There are many kinds of visualizations that might be used for search result representation. For example, document maps visualize the overall similarity structure of a corpus of texts, using a suitable metaphor which is reminiscent of geographical or astronomical cartography. Independent of the metaphor, the basis of the methods is that similar documents or document groups are located in neighbored areas in the respective map display. [2]

The addition of dynamic user control through direct manipulation principles allows the user to navigate large information spaces. [15, 18] The use of animated presentations and user-controlled selections enable users to explore large information spaces rapidly and reliably. [1]

Studies have been completed comparing search effectiveness between text and graphical interfaces. For example, Sebrechts et al. compared textual versus 2-D and 3-D interfaces [17]. Textual and 2-D visualizations were revealed to be more effective than 3-D visualizations. Another study by Becks et al. showed that the graphical overview offered significant benefits over a text-based access interface. [2] It must be noted, that for both, the results were task dependant. Certain tasks favored graphical interfaces and others favored textual interfaces.

Our interest is in visualizations that are based on Zoomable User Interfaces (ZUIs) [4].  These are systems that lay out information spatially on a 2D plane at different sizes, and use animated transitions to navigate through the information.  ZUIs have been evaluated in a range of contexts and have been shown to have significant benefit for some domains and tasks [3, 7, 9]. The current study evaluates three different clustering interfaces. The first interface is called Grokker, a Zoomable User Interface (ZUI) produced by Groxis, Inc. [24]. The second interface is a textual version of the same clustered search results, also by Groxis, referred to as Grokker Text. The third interface is called Vivisimo and is another textual clustering interface [25]. This study attempts to provide a controlled comparison between these three interfaces on a number of typical information seeking tasks in an attempt to develop a better understanding of the potential that a ZUI based visualization may offer clustered search results. Since we are comparing specific instances of visual and textual approaches to clustered search results, we do not expect that this study will give a definitive answer as to whether ZUI-based or textual representations are better in general. But since we are analyzing apparently successful commercial solutions, we hope this study will offer some insight into the general approaches in addition to the specific systems.

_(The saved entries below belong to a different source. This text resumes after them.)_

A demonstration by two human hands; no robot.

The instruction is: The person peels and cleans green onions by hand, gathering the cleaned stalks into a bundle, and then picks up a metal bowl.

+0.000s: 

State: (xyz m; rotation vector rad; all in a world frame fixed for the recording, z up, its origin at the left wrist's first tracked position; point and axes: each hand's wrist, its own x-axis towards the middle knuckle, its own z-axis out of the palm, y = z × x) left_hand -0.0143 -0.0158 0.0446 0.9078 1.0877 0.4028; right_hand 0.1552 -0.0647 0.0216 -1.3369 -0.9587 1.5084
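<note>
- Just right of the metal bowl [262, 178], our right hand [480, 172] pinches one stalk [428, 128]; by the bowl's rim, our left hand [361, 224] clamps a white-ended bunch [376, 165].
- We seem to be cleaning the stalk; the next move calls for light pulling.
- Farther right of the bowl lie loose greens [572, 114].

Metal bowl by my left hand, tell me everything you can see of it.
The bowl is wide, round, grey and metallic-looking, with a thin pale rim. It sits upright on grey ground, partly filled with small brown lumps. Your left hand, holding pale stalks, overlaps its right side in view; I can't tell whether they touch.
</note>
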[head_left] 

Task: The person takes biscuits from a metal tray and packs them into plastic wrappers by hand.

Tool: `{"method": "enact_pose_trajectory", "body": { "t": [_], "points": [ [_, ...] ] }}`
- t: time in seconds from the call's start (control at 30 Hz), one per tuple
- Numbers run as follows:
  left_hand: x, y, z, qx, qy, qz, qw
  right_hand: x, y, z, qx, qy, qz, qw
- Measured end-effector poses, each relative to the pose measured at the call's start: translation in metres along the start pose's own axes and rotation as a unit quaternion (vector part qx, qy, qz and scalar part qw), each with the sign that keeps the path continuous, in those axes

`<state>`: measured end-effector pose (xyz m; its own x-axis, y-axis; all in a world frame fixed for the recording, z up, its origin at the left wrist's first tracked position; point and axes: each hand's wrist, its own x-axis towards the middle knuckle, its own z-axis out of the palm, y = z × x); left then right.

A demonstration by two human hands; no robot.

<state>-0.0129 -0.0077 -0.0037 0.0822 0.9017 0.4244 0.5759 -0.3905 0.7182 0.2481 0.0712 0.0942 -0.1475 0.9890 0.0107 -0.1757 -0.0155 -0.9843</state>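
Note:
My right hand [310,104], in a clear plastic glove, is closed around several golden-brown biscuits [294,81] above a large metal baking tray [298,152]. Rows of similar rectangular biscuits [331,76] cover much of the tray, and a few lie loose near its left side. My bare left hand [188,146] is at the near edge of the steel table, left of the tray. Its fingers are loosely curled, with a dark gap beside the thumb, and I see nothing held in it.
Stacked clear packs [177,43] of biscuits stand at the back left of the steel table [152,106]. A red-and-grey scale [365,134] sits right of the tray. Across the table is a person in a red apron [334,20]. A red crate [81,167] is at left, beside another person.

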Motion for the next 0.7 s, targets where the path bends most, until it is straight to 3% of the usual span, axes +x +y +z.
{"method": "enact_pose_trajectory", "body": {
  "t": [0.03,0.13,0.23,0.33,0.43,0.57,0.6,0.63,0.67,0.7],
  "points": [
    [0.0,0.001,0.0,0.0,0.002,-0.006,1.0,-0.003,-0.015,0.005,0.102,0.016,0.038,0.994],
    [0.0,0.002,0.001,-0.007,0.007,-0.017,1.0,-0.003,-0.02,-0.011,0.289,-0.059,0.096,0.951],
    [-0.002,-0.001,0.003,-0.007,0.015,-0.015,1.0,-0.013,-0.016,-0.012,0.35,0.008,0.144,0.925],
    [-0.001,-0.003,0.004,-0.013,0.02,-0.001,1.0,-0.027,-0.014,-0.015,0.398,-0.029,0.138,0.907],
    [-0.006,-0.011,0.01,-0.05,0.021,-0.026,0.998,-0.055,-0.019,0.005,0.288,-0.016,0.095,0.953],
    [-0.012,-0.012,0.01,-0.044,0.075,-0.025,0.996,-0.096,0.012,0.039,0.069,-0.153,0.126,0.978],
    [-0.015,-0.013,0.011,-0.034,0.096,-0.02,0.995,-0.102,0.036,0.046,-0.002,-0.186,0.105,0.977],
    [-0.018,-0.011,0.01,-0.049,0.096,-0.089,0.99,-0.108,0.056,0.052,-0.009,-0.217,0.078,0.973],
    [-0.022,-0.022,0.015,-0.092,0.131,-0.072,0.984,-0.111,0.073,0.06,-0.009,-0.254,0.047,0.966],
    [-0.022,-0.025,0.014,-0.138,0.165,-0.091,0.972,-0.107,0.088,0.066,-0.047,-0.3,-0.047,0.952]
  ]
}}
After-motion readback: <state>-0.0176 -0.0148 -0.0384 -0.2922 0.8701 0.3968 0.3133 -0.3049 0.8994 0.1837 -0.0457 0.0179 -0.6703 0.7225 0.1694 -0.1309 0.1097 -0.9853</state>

Grokker is a graphical knowledge map. It provides a graphical representation of information such as search engine’s results, databases, your computer’s files, etc. The clustering mechanism is shown as a series of nested Venn Diagrams. Figure 1 illustrates a search for one of the tasks performed in the experiment: “Find in which city and on what date was the Super Bowl played for the 1998 season.”

Users can navigate within a hierarchy by clicking on the circles, which represent the clusters and sub-clusters. When a smaller circle is clicked, the screen zooms in with an animated transition and sub-clusters within can be observed. When a bigger circle is clicked, the screen zooms (again animated). Filled circles indicate additional levels. Transparent circles indicate the lowest level. Once the user has reached the lowest level in the hierarchy, he/she can access the result by clicking on the figure and going to the browser window. This window can be viewed simultaneously with the graphical clustering interface.

Figure 1: Grokker

Grokker Text

Grokker Text is another representation offered by Grokker. It provides the same results as the graphical clustering interface displayed in manner similar to Mac OS X’s Finder. Figure 2 illustrates a search for one of the tasks performed in the experiment.

Figure 2: Grokker Text

Users can navigate within a hierarchy by clicking on the text and sub-clusters appear to the right. Once the user has reached the lowest level in the hierarchy, he/she can access the result by clicking on the text which loads that page in the browser window. This window cannot be viewed simultaneously with the textual clustering interface, so the user must manually switch to the browser window.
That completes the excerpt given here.